By way of example, and not limitation, such computer-readable storage media may include one or more of RAM, ROM, EEPROM, CD-ROM or other optical disk storage, magnetic disk storage, or other magnetic storage devices, flash memory, or any other medium that can be used to store desired program code in the form of instructions or data structures and that can be accessed by a computer. Also, any connection is properly termed a computer-readable medium. For example, if instructions are transmitted from a website, server, or other remote source using a coaxial cable, fiber optic cable, twisted pair, digital subscriber line (DSL), or wireless technologies such as infrared, radio, and microwave, then the coaxial cable, fiber optic cable, twisted pair, DSL, or wireless technologies such as infrared, radio, and microwave are included in the definition of medium. It should be understood, however, that computer-readable storage media and data storage media do not include connections, carrier waves, signals, or other transitory media, but are instead directed to non-transitory, tangible storage media. Disk and disc, as used herein, includes compact disc (CD), laser disc, optical disc, digital versatile disc (DVD), floppy disk and Blu-ray disc, where disks usually reproduce data magnetically, while discs reproduce data optically with lasers. Combinations of the above should also be included within the scope of computer-readable media.

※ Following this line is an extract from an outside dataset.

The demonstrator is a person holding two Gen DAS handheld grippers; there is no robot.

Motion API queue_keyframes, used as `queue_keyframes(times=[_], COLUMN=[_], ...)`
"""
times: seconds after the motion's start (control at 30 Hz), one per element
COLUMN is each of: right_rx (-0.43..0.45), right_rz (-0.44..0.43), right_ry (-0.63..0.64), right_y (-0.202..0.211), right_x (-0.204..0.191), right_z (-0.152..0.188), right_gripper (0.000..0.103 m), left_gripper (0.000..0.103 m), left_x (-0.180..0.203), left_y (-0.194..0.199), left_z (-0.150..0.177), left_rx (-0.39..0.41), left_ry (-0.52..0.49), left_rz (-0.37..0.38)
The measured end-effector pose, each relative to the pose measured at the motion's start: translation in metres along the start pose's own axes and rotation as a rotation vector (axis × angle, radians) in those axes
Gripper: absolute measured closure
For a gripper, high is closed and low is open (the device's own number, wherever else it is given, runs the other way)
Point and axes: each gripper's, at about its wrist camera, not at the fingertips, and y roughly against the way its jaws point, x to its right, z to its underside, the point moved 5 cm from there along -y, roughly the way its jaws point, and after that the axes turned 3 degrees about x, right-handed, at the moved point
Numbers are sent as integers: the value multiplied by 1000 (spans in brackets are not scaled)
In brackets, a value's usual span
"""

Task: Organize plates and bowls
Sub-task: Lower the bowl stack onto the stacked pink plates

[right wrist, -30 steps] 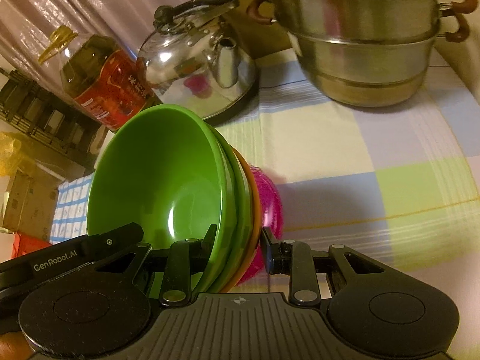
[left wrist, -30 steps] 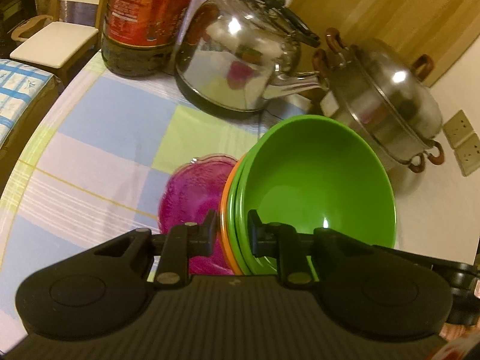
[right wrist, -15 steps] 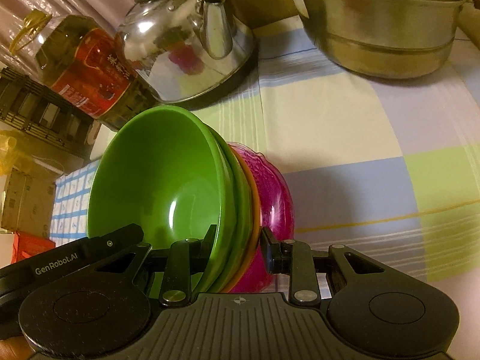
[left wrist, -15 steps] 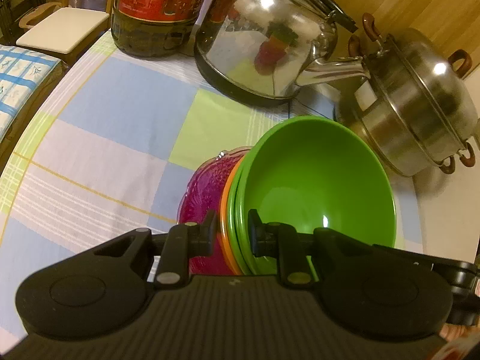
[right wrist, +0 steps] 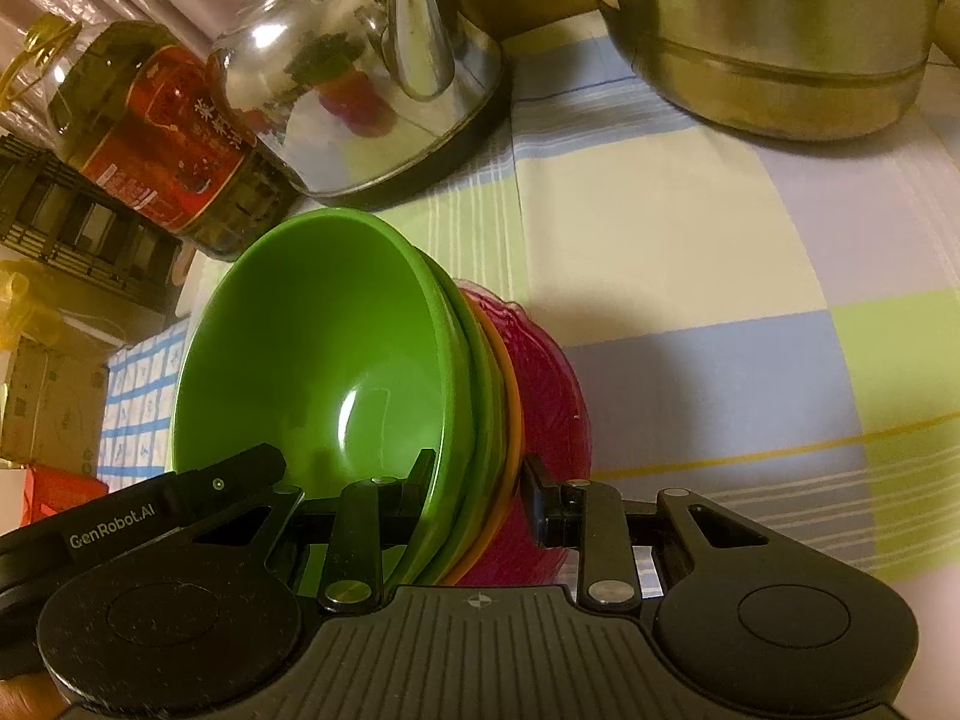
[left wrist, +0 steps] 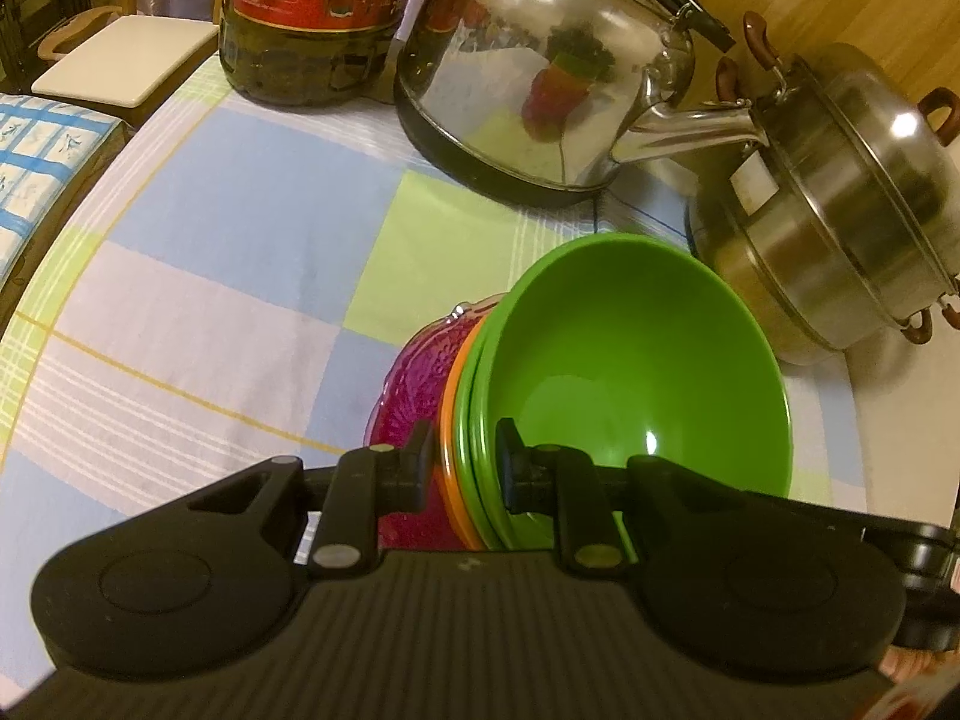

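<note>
My bowl stack (left wrist: 624, 372) has moved closer to the kettle (left wrist: 540, 78); my left gripper (left wrist: 465, 456) and right gripper (right wrist: 477, 489) stay clamped on its rims.

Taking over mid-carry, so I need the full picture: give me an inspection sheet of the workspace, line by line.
Surface: checked tablecloth in blue, green and white; no spills seen.
Job's things: nested stack, green bowl innermost, another green rim and an orange rim behind it, magenta glass dish outermost; stack tilted on edge, off the cloth.
Clutter: steel kettle, oil bottle, stacked steamer pot, all behind the stack.
Grippers: left gripper and right gripper each with jaws closed on the stack's rim, from opposite sides.
Cables: nothing seen.
Surroundings: chair with pale cushion, cardboard box, wooden wall panel.
</note>
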Motion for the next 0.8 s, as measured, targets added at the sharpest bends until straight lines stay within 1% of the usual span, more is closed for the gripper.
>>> queue_keyframes(times=[0.3,0.57,0.67,0.7,0.77,0.8], right_rx=[-5,-1,4,10,29,36], right_rz=[2,10,-1,-3,-7,-11], right_ry=[24,42,42,45,58,62], right_y=[-4,-4,-3,-2,1,3], right_x=[-2,-4,-3,-3,-5,-5], right_z=[1,1,2,2,2,2], right_gripper=[74,74,72,71,65,59], left_gripper=[85,85,83,81,76,71], left_x=[-2,-5,-7,-8,-10,-11], left_y=[-1,0,0,0,1,2], left_z=[0,0,0,0,1,1], left_rx=[11,15,17,20,27,32], left_ry=[-1,24,37,42,41,39], left_rz=[3,15,24,25,17,10])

Instructions may be executed by one or more processors, such as one or more DSPs, general purpose microprocessors, ASICs, FPGAs, or other equivalent integrated or discrete logic circuitry. Accordingly, the terms “processor” and “processing circuitry,” as used herein may refer to any of the foregoing structures or any other structure suitable for implementation of the techniques described herein. In addition, in some aspects, the functionality described herein may be provided within dedicated hardware and/or software modules or units configured for encoding and decoding or incorporated in a combined codec. Also, the techniques could be fully implemented in one or more circuits or logic elements.

The techniques of this disclosure may be implemented in a wide variety of devices or apparatuses, including a wireless handset, an integrated circuit (IC) or a set of ICs (e.g., a chip set). Various components, modules, or units are described in this disclosure to emphasize functional aspects of devices configured to perform the disclosed techniques, but do not necessarily require realization by different hardware units. Rather, as described above, various units may be combined in a codec hardware unit or provided by a collection of interoperative hardware units, including one or more processors as described above, in conjunction with suitable software and/or firmware.

Various examples have been described. These and other examples are within the scope of the following claims.